Regular es siempre complicado, ya que son muchos los intereses que hay que atender y no siempre son coincidentes. Si además esa regulación hace referencia a un tema tan sensible como son las nuevas plantaciones de viñedo, la controversia está asegurada.
Aun con todo y con eso, no debiéramos perder de vista lo que de positivo tiene la reacción que han tenido las organizaciones agrarias a los criterios de reparto de las nuevas plantaciones, sobre los que exigen restricciones que limiten el número de hectáreas que pueden solicitarse por el grupo prioritario de “jóvenes agricultores”. Y es que existe un gran interés por el sector y, en consecuencia, esperanza en su futuro.
Nos hemos cansado de hacernos eco, y compartir, que sin un precio digno por la uva no hay futuro. Que el crecimiento del sector debe ser el de todos los colectivos. Y que contamos con unas características naturales, humanas y técnicas que nos sitúan a la vanguardia de los mejores y más competitivos vinos del mundo.

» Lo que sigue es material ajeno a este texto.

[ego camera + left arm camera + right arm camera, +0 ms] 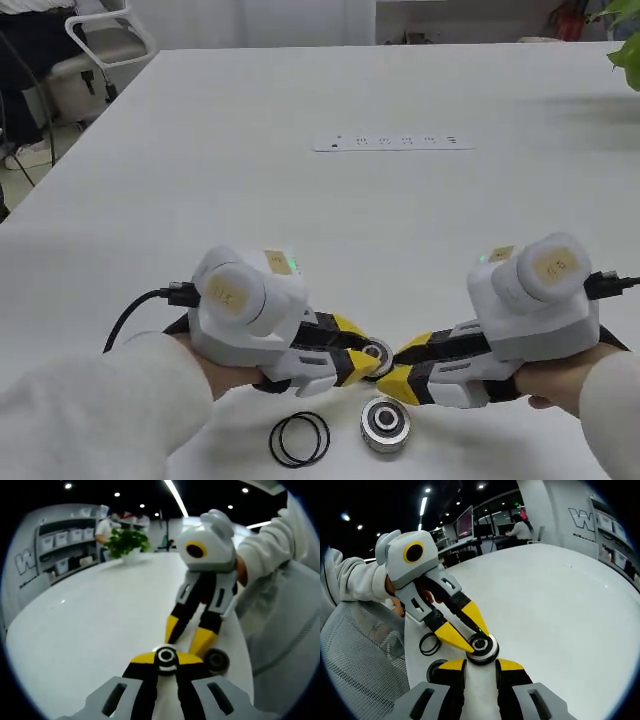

Limitar la superficie tiene sus cosas buenas y malas, pero es lo que hay, al menos (teóricamente) hasta el 2030. Encontrar la mejor forma de adaptar este nuevo modelo a las exigencias del sector sin ahogar su desarrollo debiera ser la primera de las prioridades de todos: organizaciones agrarias y bodegas, pero también de las administraciones.
No obstante, no estaría de más que nos planteáramos lo que queremos ser. Ya sé que es un tema que puede resultarles un tanto cansino (por repetitivo), pero es que los mercados evolucionan muy rápidamente y nosotros seguimos desperdiciando una buena parte de las numerosas sinergias que tenemos.
Limitar la superficie pero no hacerlo con la producción es afrontar un problema sin los arrestos necesarios para solucionarlo. Y aunque algunos gobiernos regionales ya han hecho una declaración pública en este sentido, la limitación de la producción en niveles exageradamente alejados de la realidad, y solo para poder acceder a poder declarar lo producido como vino, no es más que un brindis al sol. Al menos es un primer paso.
Los últimos datos publicados por el Infovi, referidos al mes de noviembre, arrojan una cosecha de 42.541.356 hectolitros, de los que 38.777.115 y 3.764.241 lo son de vino y de mosto sin concentrar, respectivamente.
Haciendo un ligerísimo ejercicio de memoria sobre lo que ha sido esta vendimia 2016, nos vendrá en seguida a la memoria que lo que se presentaba como una gran cosecha (algunas fuentes llegaron a situarla ampliamente por encima de los cincuenta millones de hectolitros), pasó a ser una cosecha muy corta como consecuencia de la fuerte ola de calor y la ausencia de precipitaciones. Lo que propició alteraciones en las cotizaciones de las uvas que sorprendieron, afianzado la creencia de que nos enfrentábamos a una cosecha muy corta. Datos que no se corresponden con lo que ha acabado siendo la realidad, ya que la diferencia con respecto a la 2015/16 apenas ha sido de un 1,7%.
¿Cuál ha sido el motivo de semejante confusión?
Pues aunque habrá opiniones para todos los gustos, la nuestra es el gran desconocimiento que se tiene sobre la producción real de las nuevas hectáreas que van entrando en producción. La mayoría con rendimientos que fácilmente llegan a triplicar los existentes y que en algunos casos los quintuplican.
Esto podemos considerarlo como un hecho aislado y olvidarnos del asunto. O por el contrario, podemos plantearnos que el problema irá a más y que si no tomamos medidas podemos tener serios conflictos con los precios de las uvas.
Pero es solo una opinión. Que profesionales mucho más cualificados que yo tiene el sector y sobre ellos recae la responsabilidad de tomar medidas.